[Exercise goal]: Set the listing down unchanged, minus every embedded image.

[Supplied data]:
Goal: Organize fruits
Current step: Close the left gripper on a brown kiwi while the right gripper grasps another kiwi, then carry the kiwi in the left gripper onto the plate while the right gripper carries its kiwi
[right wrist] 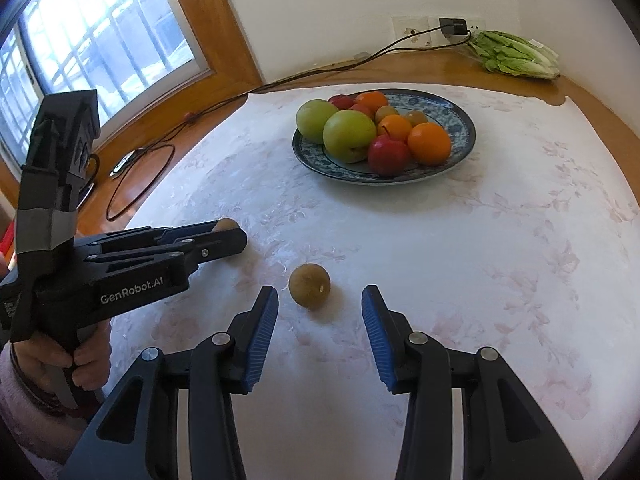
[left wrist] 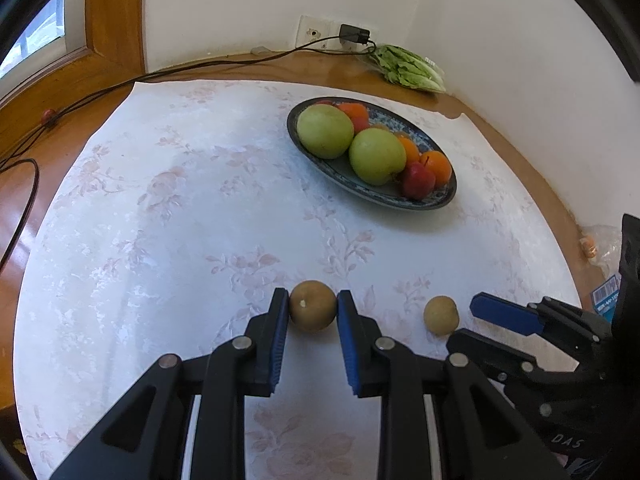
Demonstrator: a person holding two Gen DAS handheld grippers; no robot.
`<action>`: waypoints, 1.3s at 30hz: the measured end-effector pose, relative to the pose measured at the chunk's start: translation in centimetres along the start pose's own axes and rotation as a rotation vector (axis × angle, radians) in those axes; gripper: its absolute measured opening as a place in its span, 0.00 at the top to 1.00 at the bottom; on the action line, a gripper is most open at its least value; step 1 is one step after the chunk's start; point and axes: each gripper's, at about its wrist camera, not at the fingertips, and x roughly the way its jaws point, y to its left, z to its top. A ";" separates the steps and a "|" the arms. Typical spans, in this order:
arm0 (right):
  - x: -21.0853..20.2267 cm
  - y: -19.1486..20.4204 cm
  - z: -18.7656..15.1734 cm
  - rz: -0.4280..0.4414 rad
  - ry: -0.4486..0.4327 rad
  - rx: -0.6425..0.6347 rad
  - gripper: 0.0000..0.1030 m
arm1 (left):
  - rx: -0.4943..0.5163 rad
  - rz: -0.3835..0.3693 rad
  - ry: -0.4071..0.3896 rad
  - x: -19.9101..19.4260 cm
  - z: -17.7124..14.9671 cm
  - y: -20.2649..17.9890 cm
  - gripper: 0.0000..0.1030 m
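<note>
**Floral cloth, two loose brown fruits**

Cloth-covered bench (left wrist: 160, 208) carries two small brown fruits. Left fruit (left wrist: 312, 306), round, firm-looking and likely light, sits clamped across its middle by the left gripper (left wrist: 312, 305). Right fruit (right wrist: 309, 285) lies free just ahead of the wide-open right gripper (right wrist: 320, 304); the fruit plate (right wrist: 460, 120) stands well apart.

Daylight enters from the window (right wrist: 100, 40) on the left, lighting the scene brightly and evenly. Glare washes out the pale tablecloth (left wrist: 180, 200) and shines on the wooden table (left wrist: 24, 208). Soft shadows sit under the plate (right wrist: 460, 128). Fisheye distortion bends the edges; the corners are black.
</note>
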 end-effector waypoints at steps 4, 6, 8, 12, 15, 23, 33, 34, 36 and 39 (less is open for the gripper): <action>0.6 0.4 0.3 -0.005 0.003 -0.019 0.63 | -0.001 -0.002 0.000 0.0 -0.1 0.0 0.75; 0.8 0.7 0.3 -0.005 0.004 -0.031 0.66 | 0.000 -0.001 -0.001 0.1 -0.1 0.0 0.75; 1.0 1.0 0.3 -0.011 0.002 -0.046 0.67 | 0.000 -0.001 -0.001 0.1 -0.1 0.0 0.75; 1.4 1.0 0.2 -0.014 0.010 -0.048 0.73 | 0.002 0.000 -0.004 0.0 -0.1 0.0 0.75; 1.4 0.9 0.2 -0.018 0.004 -0.049 0.75 | 0.002 0.000 -0.003 0.0 -0.1 0.0 0.75; 1.0 0.7 0.2 -0.008 -0.011 -0.035 0.76 | 0.006 -0.004 -0.004 -0.2 0.0 -0.3 0.75; -0.7 -0.2 0.6 -0.007 -0.054 0.010 0.76 | 0.029 -0.004 -0.034 -1.8 0.6 -1.6 0.75; -1.0 -0.3 0.7 -0.010 -0.061 0.013 0.76 | 0.034 -0.006 -0.038 -2.0 0.7 -1.7 0.75; -1.3 -0.4 0.9 -0.013 -0.070 0.014 0.76 | 0.046 -0.008 -0.045 -2.4 1.0 -2.2 0.75; -1.9 -0.4 1.2 -0.014 -0.082 0.012 0.76 | 0.059 -0.019 -0.055 -2.8 1.6 -2.9 0.75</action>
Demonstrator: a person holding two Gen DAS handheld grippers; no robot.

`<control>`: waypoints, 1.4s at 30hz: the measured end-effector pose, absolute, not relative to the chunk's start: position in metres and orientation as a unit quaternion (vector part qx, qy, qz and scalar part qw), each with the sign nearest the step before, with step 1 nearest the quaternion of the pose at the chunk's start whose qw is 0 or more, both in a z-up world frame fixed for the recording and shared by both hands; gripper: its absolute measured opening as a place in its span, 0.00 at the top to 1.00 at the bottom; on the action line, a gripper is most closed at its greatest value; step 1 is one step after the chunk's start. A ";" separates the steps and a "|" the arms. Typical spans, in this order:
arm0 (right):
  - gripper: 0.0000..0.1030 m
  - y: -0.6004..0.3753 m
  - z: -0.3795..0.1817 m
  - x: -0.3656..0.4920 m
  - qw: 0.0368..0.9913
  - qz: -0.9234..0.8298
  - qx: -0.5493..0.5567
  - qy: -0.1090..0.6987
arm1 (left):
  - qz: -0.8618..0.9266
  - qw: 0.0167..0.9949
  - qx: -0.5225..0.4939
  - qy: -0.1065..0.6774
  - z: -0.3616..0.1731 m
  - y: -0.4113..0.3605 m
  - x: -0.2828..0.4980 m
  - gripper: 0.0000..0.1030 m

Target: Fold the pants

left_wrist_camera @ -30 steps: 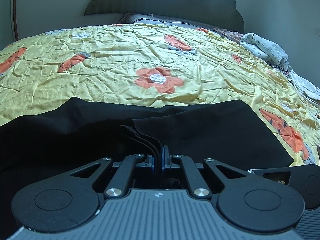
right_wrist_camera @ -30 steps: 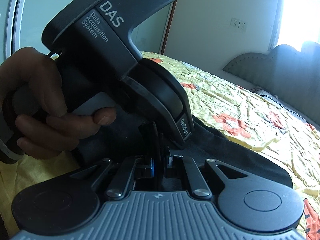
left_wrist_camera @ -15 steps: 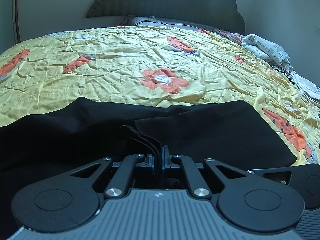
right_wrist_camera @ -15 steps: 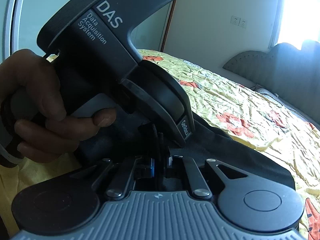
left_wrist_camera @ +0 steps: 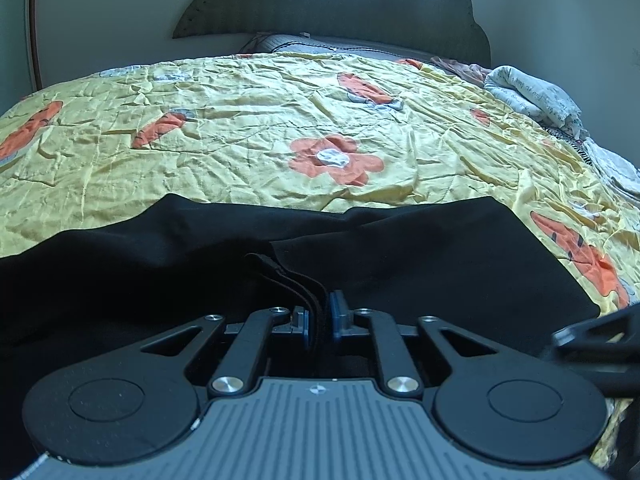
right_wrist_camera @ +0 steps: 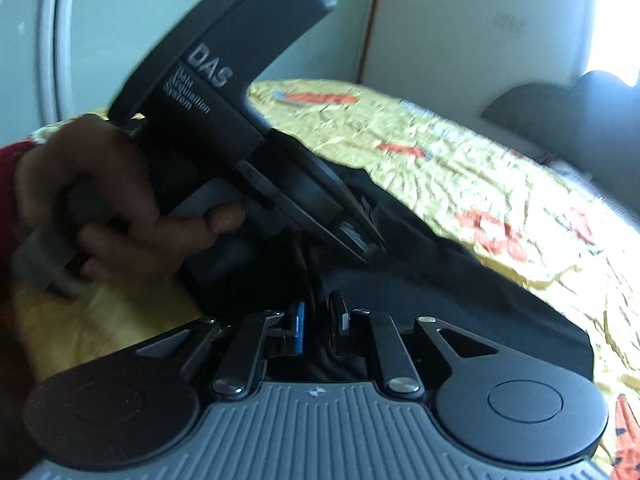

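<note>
The black pants (left_wrist_camera: 420, 264) lie folded across the near part of a yellow flowered bedspread (left_wrist_camera: 240, 140). My left gripper (left_wrist_camera: 319, 316) is nearly closed with a folded edge of the pants between its blue pads, jaws slightly apart. My right gripper (right_wrist_camera: 318, 320) also has black pants fabric (right_wrist_camera: 460, 304) between its pads, jaws slightly apart. In the right wrist view the left gripper's body (right_wrist_camera: 248, 128), marked DAS, sits close ahead, held by a hand (right_wrist_camera: 120, 208). The right gripper's edge shows at the left wrist view's right border (left_wrist_camera: 600, 344).
A dark padded headboard (left_wrist_camera: 332, 4) stands at the far end of the bed. A pile of white printed laundry (left_wrist_camera: 536, 96) lies at the far right of the bed. A white wall and door frame (right_wrist_camera: 372, 20) are behind the bed.
Both pairs of jaws have opened a little around the fabric. The right wrist view has swung and blurred; the left gripper now sits farther from it. The pants lie lower and flatter.
</note>
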State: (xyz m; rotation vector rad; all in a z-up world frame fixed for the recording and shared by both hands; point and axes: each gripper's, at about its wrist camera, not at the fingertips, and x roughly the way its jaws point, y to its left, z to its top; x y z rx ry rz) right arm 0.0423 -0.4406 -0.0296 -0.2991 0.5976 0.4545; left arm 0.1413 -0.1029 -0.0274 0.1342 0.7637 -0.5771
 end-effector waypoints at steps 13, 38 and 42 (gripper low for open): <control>0.89 -0.517 0.010 0.153 0.928 0.195 -0.056 0.312 | -0.208 0.901 0.055 0.377 0.015 -0.063 0.175 0.70; 0.88 -0.446 0.003 0.168 0.933 0.170 -0.042 0.315 | -0.129 0.916 0.044 0.376 0.006 -0.059 0.216 0.61; 0.88 -0.410 0.006 0.170 0.915 0.235 -0.064 0.322 | -0.110 0.913 0.014 0.392 0.008 -0.028 0.203 0.61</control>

[Answer to this task]:
Goal: Organize fruits
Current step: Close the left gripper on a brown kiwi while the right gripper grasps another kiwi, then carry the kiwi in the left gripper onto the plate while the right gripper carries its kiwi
[right wrist] 
[left wrist] 
Demonstrator: a person holding two Gen DAS handheld grippers; no robot.
`<action>`: waypoints, 1.3s at 30hz: the measured end-effector pose, relative to the pose measured at the chunk's start: translation in centimetres along the start pose's own axes and rotation as a rotation vector (axis × angle, radians) in those axes; gripper: its absolute measured opening as a place in its span, 0.00 at the top to 1.00 at the bottom; on the action line, a gripper is most open at its least value; step 1 is one step after the chunk's start; point and axes: each gripper's, at about its wrist camera, not at the fingertips, and x roughly the way its jaws point, y to its left, z to its top. A ";" separates the steps and a "|" the arms. Typical spans, in this order:
arm0 (right):
  - x: -21.0853..20.2267 cm
  - y: -19.1486..20.4204 cm
  - z: -18.7656..15.1734 cm
  - rz: -0.4280..0.4414 rad
  - ry: -0.4486..0.4327 rad
  - rx: -0.6425..0.6347 rad
  - gripper: 0.0000..0.1030 m
arm1 (left):
  - rx: -0.4943..0.5163 rad
  - rz: -0.3835..0.3693 rad
  - ry: -0.4071..0.3896 rad
  - x: -19.9101..19.4260 cm
  - z: -17.7124..14.9671 cm
  - y: -20.2649..17.9890 cm
  - gripper: 0.0000..0.1030 m
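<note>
**Floral cloth, two loose brown fruits**

Cloth-covered bench (left wrist: 160, 208) carries two small brown fruits. Left fruit (left wrist: 312, 306), round, firm-looking and likely light, sits clamped across its middle by the left gripper (left wrist: 312, 305). Right fruit (right wrist: 309, 285) lies free just ahead of the wide-open right gripper (right wrist: 320, 304); the fruit plate (right wrist: 460, 120) stands well apart.

Daylight enters from the window (right wrist: 100, 40) on the left, lighting the scene brightly and evenly. Glare washes out the pale tablecloth (left wrist: 180, 200) and shines on the wooden table (left wrist: 24, 208). Soft shadows sit under the plate (right wrist: 460, 128). Fisheye distortion bends the edges; the corners are black.
</note>
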 end-effector waypoints at steps 4, 6, 8, 12, 15, 23, 33, 34, 36 and 39 (less is open for the gripper): <action>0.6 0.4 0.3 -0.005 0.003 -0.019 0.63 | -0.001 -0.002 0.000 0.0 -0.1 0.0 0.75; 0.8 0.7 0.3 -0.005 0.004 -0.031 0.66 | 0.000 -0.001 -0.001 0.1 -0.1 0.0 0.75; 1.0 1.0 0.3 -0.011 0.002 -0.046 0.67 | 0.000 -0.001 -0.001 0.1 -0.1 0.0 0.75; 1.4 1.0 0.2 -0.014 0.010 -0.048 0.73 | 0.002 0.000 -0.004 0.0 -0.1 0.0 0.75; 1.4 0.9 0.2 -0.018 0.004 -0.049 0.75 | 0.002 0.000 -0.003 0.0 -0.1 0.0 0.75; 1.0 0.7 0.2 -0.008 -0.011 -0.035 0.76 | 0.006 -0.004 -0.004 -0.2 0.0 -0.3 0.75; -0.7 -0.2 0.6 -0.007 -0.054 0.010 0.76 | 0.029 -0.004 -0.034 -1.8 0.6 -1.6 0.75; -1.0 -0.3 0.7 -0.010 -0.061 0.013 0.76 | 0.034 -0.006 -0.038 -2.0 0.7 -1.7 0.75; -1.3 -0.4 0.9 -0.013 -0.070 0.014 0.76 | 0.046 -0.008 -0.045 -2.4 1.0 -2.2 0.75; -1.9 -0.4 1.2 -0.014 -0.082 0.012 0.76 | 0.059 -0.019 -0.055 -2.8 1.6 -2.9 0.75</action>
Demonstrator: a person holding two Gen DAS handheld grippers; no robot.

`<control>`: waypoints, 1.4s at 30hz: the measured end-effector pose, absolute, not relative to the chunk's start: position in metres and orientation as a unit quaternion (vector part qx, qy, qz and scalar part qw), each with the sign nearest the step before, with step 1 nearest the quaternion of the pose at the chunk's start whose qw is 0 or more, both in a z-up world frame fixed for the recording and shared by both hands; gripper: its absolute measured opening as a place in its span, 0.00 at the top to 1.00 at the bottom; on the action line, a gripper is most closed at its greatest value; step 1 is one step after the chunk's start. A ";" separates the steps and a "|" the arms. Typical spans, in this order:
arm0 (right):
  - gripper: 0.0000..0.1030 m
  - y: -0.6004..0.3753 m
  - z: -0.3795..0.1817 m
  - x: -0.3656..0.4920 m
  - qw: 0.0368..0.9913
  - qz: -0.9234..0.8298
  - qx: -0.5493..0.5567
  - qy: -0.1090..0.6987
arm1 (left):
  - qz: -0.8618..0.9266
  - qw: 0.0167..0.9949
  - qx: -0.5225..0.4939
  - qy: -0.1065..0.6774
  - z: -0.3616..0.1731 m
  - y: -0.4113..0.3605 m
  - x: -0.2828..0.4980 m
  - gripper: 0.0000..0.1030 m

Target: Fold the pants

left_wrist_camera @ -30 steps: 
right_wrist_camera @ -30 steps: 
left_wrist_camera @ -15 steps: 
right_wrist_camera @ -15 steps: 
left_wrist_camera @ +0 steps: 
right_wrist_camera @ +0 steps: 

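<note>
The black pants (left_wrist_camera: 420, 264) lie folded across the near part of a yellow flowered bedspread (left_wrist_camera: 240, 140). My left gripper (left_wrist_camera: 319, 316) is nearly closed with a folded edge of the pants between its blue pads, jaws slightly apart. My right gripper (right_wrist_camera: 318, 320) also has black pants fabric (right_wrist_camera: 460, 304) between its pads, jaws slightly apart. In the right wrist view the left gripper's body (right_wrist_camera: 248, 128), marked DAS, sits close ahead, held by a hand (right_wrist_camera: 120, 208). The right gripper's edge shows at the left wrist view's right border (left_wrist_camera: 600, 344).
A dark padded headboard (left_wrist_camera: 332, 4) stands at the far end of the bed. A pile of white printed laundry (left_wrist_camera: 536, 96) lies at the far right of the bed. A white wall and door frame (right_wrist_camera: 372, 20) are behind the bed.
Both pairs of jaws have opened a little around the fabric. The right wrist view has swung and blurred; the left gripper now sits farther from it. The pants lie lower and flatter.
</note>
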State: (xyz m; rotation vector rad; all in a z-up world frame fixed for the recording and shared by both hands; point and axes: each gripper's, at about its wrist camera, not at the fingertips, and x roughly the way its jaws point, y to its left, z to its top; x y z rx ry rz) right arm 0.0423 -0.4406 -0.0296 -0.2991 0.5976 0.4545; left arm 0.1413 -0.1029 -0.0274 0.1342 0.7637 -0.5771
 end-effector waypoints at steps 13, 38 and 42 (gripper low for open): <control>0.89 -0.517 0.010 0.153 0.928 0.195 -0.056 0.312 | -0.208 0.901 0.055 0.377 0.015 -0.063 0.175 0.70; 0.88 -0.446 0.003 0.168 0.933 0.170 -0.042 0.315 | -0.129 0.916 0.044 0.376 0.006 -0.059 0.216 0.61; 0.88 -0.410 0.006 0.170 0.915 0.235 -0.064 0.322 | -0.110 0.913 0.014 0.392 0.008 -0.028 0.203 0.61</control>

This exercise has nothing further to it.